Exercise requirements -
Copy out, word for word, the lines from the start of the data below through the line containing "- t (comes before", and no others.

*** Raw data ***

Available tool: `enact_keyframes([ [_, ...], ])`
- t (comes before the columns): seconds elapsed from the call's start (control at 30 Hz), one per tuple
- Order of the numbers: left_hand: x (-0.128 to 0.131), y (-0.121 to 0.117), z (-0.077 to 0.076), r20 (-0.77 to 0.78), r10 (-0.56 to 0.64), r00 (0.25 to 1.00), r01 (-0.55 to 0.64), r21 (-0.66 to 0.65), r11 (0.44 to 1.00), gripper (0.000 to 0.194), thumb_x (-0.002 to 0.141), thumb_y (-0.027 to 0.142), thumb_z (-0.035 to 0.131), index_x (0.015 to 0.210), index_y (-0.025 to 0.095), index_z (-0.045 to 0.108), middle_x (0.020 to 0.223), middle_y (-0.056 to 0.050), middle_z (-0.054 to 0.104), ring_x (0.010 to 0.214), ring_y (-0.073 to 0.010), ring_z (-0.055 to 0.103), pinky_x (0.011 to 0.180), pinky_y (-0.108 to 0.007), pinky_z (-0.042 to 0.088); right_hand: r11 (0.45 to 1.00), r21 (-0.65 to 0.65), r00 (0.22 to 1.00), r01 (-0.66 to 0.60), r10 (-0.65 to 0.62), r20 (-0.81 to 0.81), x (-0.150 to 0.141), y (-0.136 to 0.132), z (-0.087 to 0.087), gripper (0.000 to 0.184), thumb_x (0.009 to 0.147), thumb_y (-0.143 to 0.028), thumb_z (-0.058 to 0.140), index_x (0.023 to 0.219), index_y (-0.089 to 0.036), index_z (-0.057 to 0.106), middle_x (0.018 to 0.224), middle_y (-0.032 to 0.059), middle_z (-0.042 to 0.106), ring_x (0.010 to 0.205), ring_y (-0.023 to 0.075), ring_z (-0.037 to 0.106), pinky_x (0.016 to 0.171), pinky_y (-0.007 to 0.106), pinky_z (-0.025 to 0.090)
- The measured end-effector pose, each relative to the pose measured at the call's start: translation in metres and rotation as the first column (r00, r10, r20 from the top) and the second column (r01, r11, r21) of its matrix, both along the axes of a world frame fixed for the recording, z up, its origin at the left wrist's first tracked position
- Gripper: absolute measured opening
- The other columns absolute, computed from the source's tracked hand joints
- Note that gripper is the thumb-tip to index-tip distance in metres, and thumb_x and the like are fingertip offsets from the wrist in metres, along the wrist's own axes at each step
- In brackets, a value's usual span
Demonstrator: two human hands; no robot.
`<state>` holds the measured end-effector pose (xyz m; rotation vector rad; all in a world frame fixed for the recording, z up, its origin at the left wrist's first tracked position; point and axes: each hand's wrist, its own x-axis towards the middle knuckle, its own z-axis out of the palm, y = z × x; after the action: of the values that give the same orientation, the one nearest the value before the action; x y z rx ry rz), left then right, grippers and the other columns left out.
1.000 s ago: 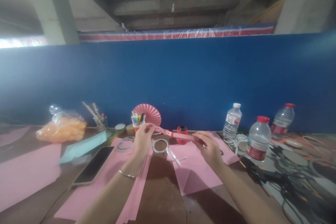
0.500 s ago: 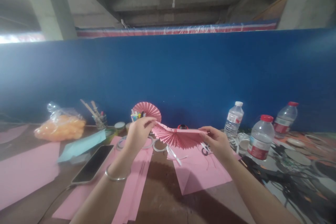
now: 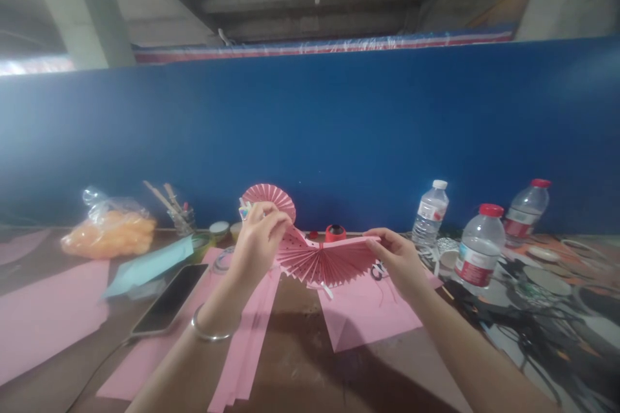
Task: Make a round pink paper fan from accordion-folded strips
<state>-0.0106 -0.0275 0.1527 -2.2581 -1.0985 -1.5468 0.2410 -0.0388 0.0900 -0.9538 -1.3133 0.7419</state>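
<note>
Between my two hands a pink pleated paper fan (image 3: 323,264) is held up over the table, its folds spread downward from a red tie at the middle of its top edge. My left hand (image 3: 261,239) pinches the fan's left end, where dark dots show on the paper. At the right end, my right hand (image 3: 394,255) grips the folded edge between thumb and fingers. Behind my left hand stands a round pink pleated paper fan (image 3: 271,199). Beneath the held fan lies a pink paper sheet (image 3: 368,319), with scissors (image 3: 377,271) partly hidden near my right hand.
Pink strips (image 3: 247,348), a phone (image 3: 169,300), a light blue sheet (image 3: 150,264) and a bag of orange material (image 3: 111,232) lie leftward. Bottles (image 3: 480,248) and tangled cables (image 3: 526,335) crowd the right. A red-and-black round object (image 3: 335,233) sits behind the fan. A blue partition (image 3: 310,122) stands behind.
The fan's pleats have spread wider and hang lower in the middle. My left hand has turned at the fan's left end; my right hand keeps its grip. The view has shifted slightly.
</note>
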Motion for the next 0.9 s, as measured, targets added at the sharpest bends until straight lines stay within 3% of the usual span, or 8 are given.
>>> enact_keyframes([
  [0.1, 0.003, -0.005, 0.000, 0.011, -0.067, 0.998, 0.068, -0.100, 0.993, 0.014, 0.081, 0.019, 0.044, 0.078, 0.021, 0.058, 0.074, -0.001, 0.055, 0.071, -0.0147, 0.050, 0.068, -0.024, 0.037, 1.000, 0.000, 1.000, -0.008, 0.008, -0.013, 0.000, -0.002, 0.003, 0.022, 0.071, -0.037, 0.060, 0.083, -0.019, 0.062, 0.068, 0.0014, 0.060, 0.059, 0.0141, 0.052, 0.051, 0.024, 0.037],
  [0.27, 0.008, -0.010, 0.000, 0.102, -0.051, 0.993, 0.074, -0.238, 0.969, 0.012, 0.080, 0.022, 0.046, 0.075, 0.020, 0.057, 0.067, 0.002, 0.057, 0.059, -0.0114, 0.049, 0.059, -0.021, 0.036, 1.000, -0.009, 0.998, -0.002, 0.002, -0.064, -0.001, -0.005, 0.007, 0.022, 0.071, -0.037, 0.062, 0.083, -0.019, 0.061, 0.065, -0.0002, 0.059, 0.056, 0.0124, 0.051, 0.051, 0.023, 0.038],
  [0.5, 0.012, -0.010, 0.003, 0.280, -0.103, 0.955, 0.189, -0.303, 0.934, 0.011, 0.076, 0.027, 0.054, 0.073, 0.018, 0.059, 0.067, 0.000, 0.059, 0.062, -0.0126, 0.053, 0.060, -0.023, 0.040, 1.000, -0.025, 0.997, 0.008, -0.010, -0.078, -0.003, -0.010, 0.012, 0.035, 0.065, -0.035, 0.068, 0.095, -0.021, 0.057, 0.059, -0.0039, 0.053, 0.050, 0.0106, 0.047, 0.046, 0.022, 0.038],
  [0.67, 0.013, -0.014, 0.001, 0.338, -0.108, 0.935, 0.226, -0.330, 0.917, 0.014, 0.074, 0.030, 0.058, 0.078, 0.017, 0.057, 0.072, -0.001, 0.061, 0.064, -0.0122, 0.056, 0.061, -0.023, 0.043, 0.998, -0.005, 0.985, -0.066, 0.065, -0.160, -0.009, -0.019, 0.017, 0.048, 0.059, -0.031, 0.073, 0.101, -0.025, 0.051, 0.067, -0.0029, 0.058, 0.055, 0.0123, 0.052, 0.052, 0.024, 0.043],
  [0.77, 0.013, -0.014, 0.000, 0.358, -0.117, 0.927, 0.256, -0.372, 0.892, 0.014, 0.071, 0.028, 0.061, 0.080, 0.017, 0.058, 0.071, 0.000, 0.062, 0.063, -0.0122, 0.057, 0.060, -0.023, 0.045, 1.000, -0.003, 0.995, -0.013, 0.012, -0.100, -0.010, -0.023, 0.020, 0.047, 0.060, -0.030, 0.072, 0.102, -0.025, 0.051, 0.061, -0.0045, 0.055, 0.051, 0.0109, 0.049, 0.049, 0.023, 0.041],
  [0.9, 0.012, -0.012, 0.000, 0.324, -0.159, 0.933, 0.306, -0.477, 0.824, 0.016, 0.068, 0.023, 0.062, 0.081, 0.016, 0.059, 0.077, -0.002, 0.064, 0.070, -0.0141, 0.059, 0.064, -0.025, 0.046, 0.999, -0.029, 0.989, 0.045, -0.041, 0.139, -0.006, -0.026, 0.027, 0.037, 0.064, -0.033, 0.068, 0.097, -0.023, 0.054, 0.064, -0.0030, 0.055, 0.053, 0.0116, 0.049, 0.050, 0.024, 0.039],
])
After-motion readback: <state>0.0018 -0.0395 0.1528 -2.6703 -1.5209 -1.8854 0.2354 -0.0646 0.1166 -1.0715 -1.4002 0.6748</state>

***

Answer for this exercise -
Available tool: `enact_keyframes([ [_, ...], ])`
- t (comes before the columns): seconds elapsed from the call's start (control at 30 Hz), one per tuple

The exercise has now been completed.